Several days earlier Wright County Administrator Lee Riley released a statement regarding COVID-19 restrictions. It said, in part: “Staff has been tracking the spread of COVID-19 for the last two months and is in preparedness and response mode in the event that additional cases are identified in Wright County. Our Public Health Division has been in direct contact with the Minnesota Department of Health (MDH) on a daily basis and is following the guidance being put forth by MDH, the Centers for Disease Control in Atlanta and the World Health Organization.”

Wright County has a Continuity of Operations Plan in place that deals specifically with situations like this. County departments have been preparing for how their offices will function in the event of having a shorthanded work force to provide the services of their departments.

During the half hour not devoted to the corona-virus, county commissioners quickly took care of additional business, including improving several bids related to planned highway projects.

A very favorable bid for the planned reconstruction of Highway 39 in Otsego was approved. Commissioners awarded the four-lane Highway 39 reconstruction/expansion project bid to Park Construction Company, Minneapolis. They had the low bid of $6,325,785. The low bid came in 24 percent less than the original engineering cost estimate of $8,319,471.

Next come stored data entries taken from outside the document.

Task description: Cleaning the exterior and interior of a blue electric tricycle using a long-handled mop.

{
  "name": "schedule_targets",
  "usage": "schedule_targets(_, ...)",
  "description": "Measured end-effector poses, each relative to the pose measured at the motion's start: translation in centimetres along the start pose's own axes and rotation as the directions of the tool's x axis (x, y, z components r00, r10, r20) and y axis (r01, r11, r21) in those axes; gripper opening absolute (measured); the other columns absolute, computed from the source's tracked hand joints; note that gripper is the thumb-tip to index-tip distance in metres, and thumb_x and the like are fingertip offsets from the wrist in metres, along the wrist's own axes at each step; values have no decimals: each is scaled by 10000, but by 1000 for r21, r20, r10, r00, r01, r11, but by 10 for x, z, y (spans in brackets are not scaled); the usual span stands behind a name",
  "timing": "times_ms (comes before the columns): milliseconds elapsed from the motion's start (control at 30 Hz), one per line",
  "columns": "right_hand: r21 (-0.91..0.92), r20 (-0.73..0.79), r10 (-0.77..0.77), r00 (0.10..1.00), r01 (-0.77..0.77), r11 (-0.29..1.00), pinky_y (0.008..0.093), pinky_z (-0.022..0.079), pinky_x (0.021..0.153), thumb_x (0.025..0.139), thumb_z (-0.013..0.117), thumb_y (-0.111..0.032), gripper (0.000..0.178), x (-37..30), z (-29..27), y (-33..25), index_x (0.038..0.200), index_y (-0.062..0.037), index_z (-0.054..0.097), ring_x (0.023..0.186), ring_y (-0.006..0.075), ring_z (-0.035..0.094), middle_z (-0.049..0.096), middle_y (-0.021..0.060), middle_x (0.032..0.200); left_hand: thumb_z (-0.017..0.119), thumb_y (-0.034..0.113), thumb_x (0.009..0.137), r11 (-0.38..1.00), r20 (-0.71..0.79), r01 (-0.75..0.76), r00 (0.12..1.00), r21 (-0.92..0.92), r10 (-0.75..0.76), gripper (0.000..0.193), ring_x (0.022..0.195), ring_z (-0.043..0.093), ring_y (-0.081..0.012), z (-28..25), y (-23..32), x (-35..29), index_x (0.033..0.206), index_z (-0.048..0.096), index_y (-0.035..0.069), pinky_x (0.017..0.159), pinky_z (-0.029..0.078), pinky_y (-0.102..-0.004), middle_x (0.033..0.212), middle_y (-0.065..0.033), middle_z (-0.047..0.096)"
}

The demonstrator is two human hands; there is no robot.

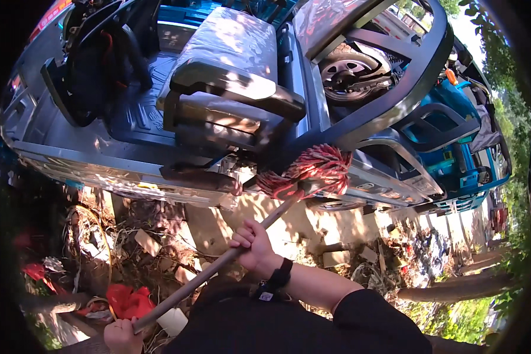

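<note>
I hold a mop by its long grey-brown handle (pixel 206 272), which slants from lower left up to the right. My left hand (pixel 123 337) is closed round the lower-left end of the handle. Farther up, my right hand (pixel 255 245) grips it, with a black band on the wrist. The mop's head of red and grey strands (pixel 321 168) lies against the side of a grey vehicle (pixel 94 168), just below a thick dark frame bar (pixel 389 112). Some strands hang over the vehicle's lower edge.
The vehicle has a plastic-covered seat (pixel 236 41) with a dark armrest (pixel 224 85). A spare wheel (pixel 351 74) sits behind the bar. A blue vehicle (pixel 463 147) stands at the right. Bricks (pixel 147 242), a red cloth (pixel 128 301) and a log (pixel 454 289) lie on the littered ground.
</note>
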State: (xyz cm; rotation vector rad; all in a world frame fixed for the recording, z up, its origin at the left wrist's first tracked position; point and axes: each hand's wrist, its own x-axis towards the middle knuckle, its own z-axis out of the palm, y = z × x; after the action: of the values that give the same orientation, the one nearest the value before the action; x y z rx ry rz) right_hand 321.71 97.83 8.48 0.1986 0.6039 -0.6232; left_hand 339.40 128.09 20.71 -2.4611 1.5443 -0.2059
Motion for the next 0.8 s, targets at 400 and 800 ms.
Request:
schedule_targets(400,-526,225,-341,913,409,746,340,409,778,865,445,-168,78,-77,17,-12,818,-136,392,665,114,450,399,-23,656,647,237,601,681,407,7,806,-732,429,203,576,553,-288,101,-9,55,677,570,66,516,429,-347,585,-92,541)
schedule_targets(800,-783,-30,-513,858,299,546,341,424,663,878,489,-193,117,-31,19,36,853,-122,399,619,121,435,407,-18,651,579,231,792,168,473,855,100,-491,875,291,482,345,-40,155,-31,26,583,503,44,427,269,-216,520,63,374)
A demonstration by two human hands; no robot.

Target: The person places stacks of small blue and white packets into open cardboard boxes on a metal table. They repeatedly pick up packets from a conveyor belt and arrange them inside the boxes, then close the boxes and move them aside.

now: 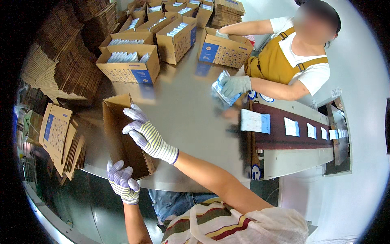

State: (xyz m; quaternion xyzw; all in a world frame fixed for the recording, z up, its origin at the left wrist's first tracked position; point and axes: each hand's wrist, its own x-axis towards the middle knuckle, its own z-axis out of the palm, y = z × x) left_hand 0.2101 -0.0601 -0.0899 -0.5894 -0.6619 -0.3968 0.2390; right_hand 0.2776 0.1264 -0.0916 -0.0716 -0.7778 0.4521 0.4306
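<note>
Currently, brown carton (117, 132) at bench's (199, 148) near edge; right hand (152, 139) over it, fingers parted; left hand (123, 184) alongside, grip unclear.

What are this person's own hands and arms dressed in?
The left hand and right hand wear gloves: pale, with thin yellowish stripes and lavender fingers; the right cuff is edged purple. The forearms are bare. The right sleeve is loose and cream.

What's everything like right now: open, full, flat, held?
Nearest box: open
Left hand: gloved, fingers loosely bent
Right hand: gloved, fingers apart
Front-left filled box: open, pouches inside
Co-worker's box: open
Tall cardboard stack at left: folded flat
Conveyor pouches: lying flat, spaced apart
Co-worker's blue-white packaging: held
</note>
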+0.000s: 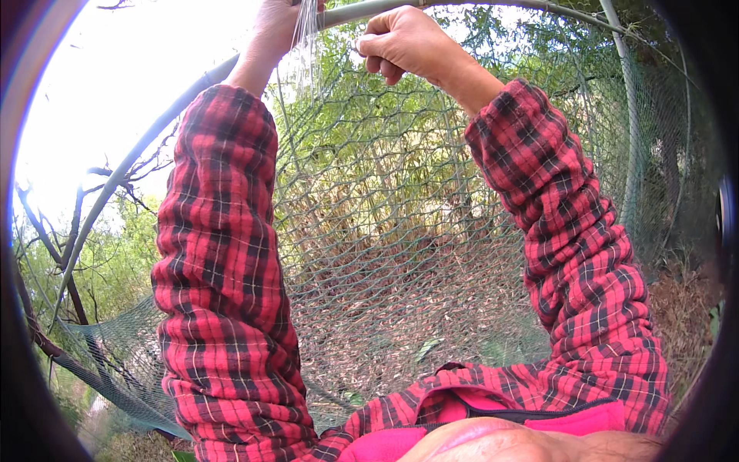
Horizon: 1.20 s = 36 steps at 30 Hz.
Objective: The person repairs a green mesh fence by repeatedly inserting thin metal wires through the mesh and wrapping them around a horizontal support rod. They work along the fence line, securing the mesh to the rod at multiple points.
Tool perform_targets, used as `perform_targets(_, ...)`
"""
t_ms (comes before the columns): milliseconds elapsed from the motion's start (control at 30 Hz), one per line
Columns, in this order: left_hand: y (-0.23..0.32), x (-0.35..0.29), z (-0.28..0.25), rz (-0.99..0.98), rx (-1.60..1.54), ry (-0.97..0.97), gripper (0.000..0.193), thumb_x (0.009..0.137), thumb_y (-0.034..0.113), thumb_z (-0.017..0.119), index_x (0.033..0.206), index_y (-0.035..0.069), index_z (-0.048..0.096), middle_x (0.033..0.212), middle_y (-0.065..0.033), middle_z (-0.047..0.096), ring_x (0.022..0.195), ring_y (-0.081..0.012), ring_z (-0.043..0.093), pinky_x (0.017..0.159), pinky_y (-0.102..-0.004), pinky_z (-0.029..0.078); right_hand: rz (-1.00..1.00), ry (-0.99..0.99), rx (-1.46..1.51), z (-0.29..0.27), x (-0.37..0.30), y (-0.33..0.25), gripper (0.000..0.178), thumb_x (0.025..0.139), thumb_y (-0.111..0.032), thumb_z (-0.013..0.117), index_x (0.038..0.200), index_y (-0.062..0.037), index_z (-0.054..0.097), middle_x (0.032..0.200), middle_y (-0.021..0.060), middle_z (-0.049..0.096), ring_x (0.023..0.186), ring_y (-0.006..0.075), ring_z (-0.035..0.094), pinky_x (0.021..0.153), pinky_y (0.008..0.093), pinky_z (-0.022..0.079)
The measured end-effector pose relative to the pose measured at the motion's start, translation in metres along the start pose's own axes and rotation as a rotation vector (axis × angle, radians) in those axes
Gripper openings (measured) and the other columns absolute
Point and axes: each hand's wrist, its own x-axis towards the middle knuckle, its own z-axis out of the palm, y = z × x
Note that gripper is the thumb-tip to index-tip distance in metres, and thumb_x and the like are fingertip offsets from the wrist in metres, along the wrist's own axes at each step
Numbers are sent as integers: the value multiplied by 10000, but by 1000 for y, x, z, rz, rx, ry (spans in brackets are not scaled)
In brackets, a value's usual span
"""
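Note:
Both arms, in red-and-black plaid sleeves, are raised overhead. At the top edge, my left hand (pixel 271 29) is by a bent pole (pixel 356 11), its fingertips cut off by the frame. A bundle of thin, clear whitish strands (pixel 306 38) hangs from that hand. Just below the pole, my right hand (pixel 408 46) is closed, thumb and forefinger pinched together. Whatever sits in the pinch, if anything, is too small to make out. Green netting (pixel 385 177) spreads below the pole and between my arms.
The pole arches down to the left past bare dark branches (pixel 75 223). To the right rises an upright pole (pixel 627 100) with netting against it. Dry leaves cover the ground (pixel 400 308) beyond the net, with bushes and trees behind.

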Motion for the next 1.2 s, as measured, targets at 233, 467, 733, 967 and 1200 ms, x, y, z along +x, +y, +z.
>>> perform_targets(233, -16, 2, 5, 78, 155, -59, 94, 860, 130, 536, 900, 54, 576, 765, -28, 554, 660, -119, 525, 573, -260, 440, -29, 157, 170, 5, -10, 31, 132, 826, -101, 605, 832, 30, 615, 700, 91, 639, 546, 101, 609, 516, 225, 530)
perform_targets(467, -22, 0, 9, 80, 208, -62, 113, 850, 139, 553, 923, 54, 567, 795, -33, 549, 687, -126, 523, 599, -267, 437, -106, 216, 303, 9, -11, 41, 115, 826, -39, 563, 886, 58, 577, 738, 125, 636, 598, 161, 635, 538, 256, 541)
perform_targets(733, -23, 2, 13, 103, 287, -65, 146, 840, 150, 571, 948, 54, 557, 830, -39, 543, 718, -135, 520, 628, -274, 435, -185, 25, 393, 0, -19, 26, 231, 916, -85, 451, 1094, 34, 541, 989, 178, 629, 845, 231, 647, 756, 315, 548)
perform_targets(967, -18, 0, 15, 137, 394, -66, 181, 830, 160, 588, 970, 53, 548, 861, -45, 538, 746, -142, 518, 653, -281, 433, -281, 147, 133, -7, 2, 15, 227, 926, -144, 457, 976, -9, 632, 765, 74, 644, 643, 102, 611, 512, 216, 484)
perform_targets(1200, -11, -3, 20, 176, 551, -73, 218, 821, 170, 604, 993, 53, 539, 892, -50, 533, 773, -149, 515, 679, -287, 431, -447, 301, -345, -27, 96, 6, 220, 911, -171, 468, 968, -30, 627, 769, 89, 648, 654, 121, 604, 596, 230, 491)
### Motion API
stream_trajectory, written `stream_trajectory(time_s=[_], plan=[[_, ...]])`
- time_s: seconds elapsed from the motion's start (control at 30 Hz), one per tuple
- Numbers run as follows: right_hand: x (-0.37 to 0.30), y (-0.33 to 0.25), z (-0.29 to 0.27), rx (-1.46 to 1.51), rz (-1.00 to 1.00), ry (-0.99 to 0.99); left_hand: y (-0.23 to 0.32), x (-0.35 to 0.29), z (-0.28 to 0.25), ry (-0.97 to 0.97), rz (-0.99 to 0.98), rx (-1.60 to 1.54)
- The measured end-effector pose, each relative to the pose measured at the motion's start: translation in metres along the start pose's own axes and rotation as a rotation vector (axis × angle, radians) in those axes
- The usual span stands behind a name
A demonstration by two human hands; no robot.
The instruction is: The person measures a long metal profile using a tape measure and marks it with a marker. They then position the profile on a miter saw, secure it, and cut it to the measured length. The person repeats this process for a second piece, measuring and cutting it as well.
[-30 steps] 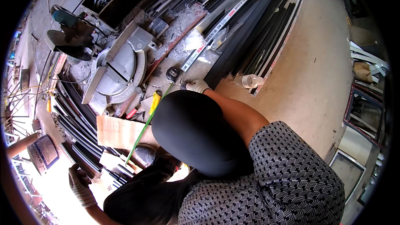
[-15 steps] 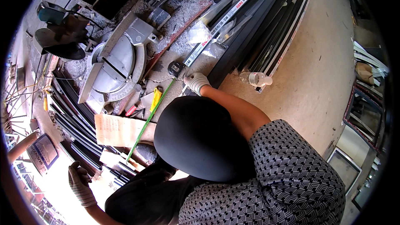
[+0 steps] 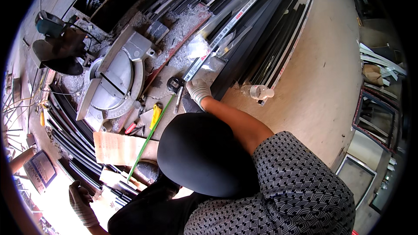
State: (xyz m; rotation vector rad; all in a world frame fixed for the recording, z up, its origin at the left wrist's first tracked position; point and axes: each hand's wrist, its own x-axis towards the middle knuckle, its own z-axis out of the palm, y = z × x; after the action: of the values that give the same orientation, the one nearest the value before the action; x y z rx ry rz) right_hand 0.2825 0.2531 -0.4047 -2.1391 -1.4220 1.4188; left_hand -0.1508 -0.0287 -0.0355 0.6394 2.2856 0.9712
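Head view, from above: the right hand point(image 3: 199, 92), in a white knitted glove, reaches down toward the grey-brown concrete floor point(image 3: 311, 87), fingers bent near the end of a long flat white-and-dark strip point(image 3: 221, 38). Just to its left lie a thin silver rod point(image 3: 178, 100) and a compact black tape measure point(image 3: 175, 84), whose narrow green blade point(image 3: 160, 121) runs down-left across the edge of a flat brown cardboard sheet point(image 3: 115, 149). The left hand point(image 3: 82, 205), gloved as well, is at lower left against bright glare, fingers loosely curled. With the fingertips partly hidden, I cannot tell whether either of the hands grasps anything. Beside the green blade lie a yellow-handled tool point(image 3: 155, 115) and a red-handled tool point(image 3: 130, 128). Up-left stands a grey metal mitre saw point(image 3: 115, 78); right of the right hand, a clear plastic bottle point(image 3: 259, 92) lies by long black profiles point(image 3: 237, 56).
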Motion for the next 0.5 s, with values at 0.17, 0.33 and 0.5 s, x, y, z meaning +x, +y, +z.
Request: stream_trajectory(time_s=[0.17,0.33,0.5], plan=[[0.027,-0.013,-0.002,0.097,0.140,0.247,-0.013,0.006,-0.011,0.007,-0.046,0.001],[0.053,-0.008,-0.003,0.629,0.342,0.113,0.041,-0.014,0.024,-0.043,-0.104,0.141],[0.039,-0.027,-0.018,0.751,0.429,0.028,0.043,-0.012,0.024,-0.015,-0.109,0.144]])
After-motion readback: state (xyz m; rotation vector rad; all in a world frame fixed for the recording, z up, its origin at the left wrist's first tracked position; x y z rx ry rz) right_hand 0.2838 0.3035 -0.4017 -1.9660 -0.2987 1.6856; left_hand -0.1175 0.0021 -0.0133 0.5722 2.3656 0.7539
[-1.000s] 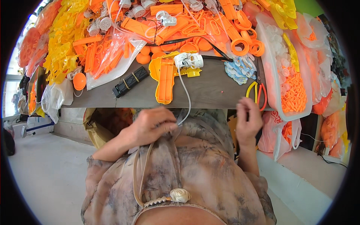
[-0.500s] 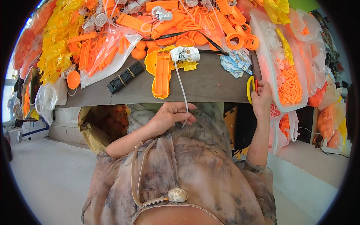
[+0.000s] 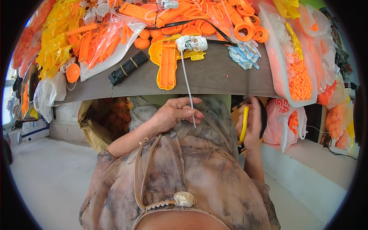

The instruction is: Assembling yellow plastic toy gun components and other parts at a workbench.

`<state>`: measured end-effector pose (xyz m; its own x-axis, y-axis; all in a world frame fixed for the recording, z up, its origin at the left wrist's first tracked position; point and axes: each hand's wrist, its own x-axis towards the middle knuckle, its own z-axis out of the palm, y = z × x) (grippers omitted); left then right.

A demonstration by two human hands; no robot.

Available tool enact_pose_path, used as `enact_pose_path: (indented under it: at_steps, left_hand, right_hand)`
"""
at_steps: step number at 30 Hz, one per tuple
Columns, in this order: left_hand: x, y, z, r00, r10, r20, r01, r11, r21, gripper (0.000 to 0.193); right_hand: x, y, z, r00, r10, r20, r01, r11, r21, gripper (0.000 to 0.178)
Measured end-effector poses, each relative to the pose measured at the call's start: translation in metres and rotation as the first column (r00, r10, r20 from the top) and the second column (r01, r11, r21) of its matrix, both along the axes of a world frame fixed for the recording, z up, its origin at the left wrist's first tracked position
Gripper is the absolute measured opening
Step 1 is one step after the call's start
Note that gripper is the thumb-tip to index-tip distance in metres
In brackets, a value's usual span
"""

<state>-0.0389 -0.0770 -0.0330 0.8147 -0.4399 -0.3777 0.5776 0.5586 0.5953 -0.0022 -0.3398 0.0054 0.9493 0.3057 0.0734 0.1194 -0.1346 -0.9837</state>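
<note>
My left hand [image 3: 178, 112] is just off the table's front edge, its fingers closed round a thin white tube [image 3: 186, 78]. The tube runs up to a small white motor unit with dark wires [image 3: 193, 43]. That unit rests on a yellow and orange plastic gun-shaped housing [image 3: 167, 63] lying on the table. To the right, below the table edge, my right hand [image 3: 253, 122] grips scissors by their yellow handle [image 3: 243, 124]. Motion blurs the hand and the dark blades, which point up toward the table.
A black block with rubber bands [image 3: 128, 69] and a pile of blue stickers or cards [image 3: 244, 55] lie on the table [image 3: 214, 78]. Orange parts [image 3: 168, 19] heap at the back, yellow parts [image 3: 57, 46] at left. A clear bin [image 3: 281, 82] with small orange pieces stands at right.
My right hand has lifted the scissors off the table's right side and brought them left and down toward me. The left hand keeps the tube, nearly in place. My view has shifted slightly.
</note>
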Motion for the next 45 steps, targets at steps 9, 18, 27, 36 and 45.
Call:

Commissioners also approved mixed bituminous seasonal bids from MN Paving and Materials, Omann Brothers, and Mid-Minnesota Hot Mix.  All bids were accepted to give the county highway department the ability to request bituminous from the plant located nearest to the project at which it will be used.

A bid for pavement markings on various county highways was awarded to AAA Striping, St. Michael, in the amount of $422,800.

A seal coating contract was awarded to Pearson Brothers, Hanover, in the amount of $671,990. An estimated 30 miles of county highway is scheduled to be seal coated this season.

Finally, commissioners agreed to pay half of the cost of a project in Cokato to update traffic signals at the intersection of U.S. Highway 122 and CASH 3. The county half of the cost will be $156,583, with the Minnesota Department of Transportation paying for the other half.

In other action, commissioners:

ADOPTED a resolution approving of a charitable gambling event planned by the Rockford Lions Club.

TABLED discussion concerning a resolution to foster diversity, equity and inclusion in Wright County.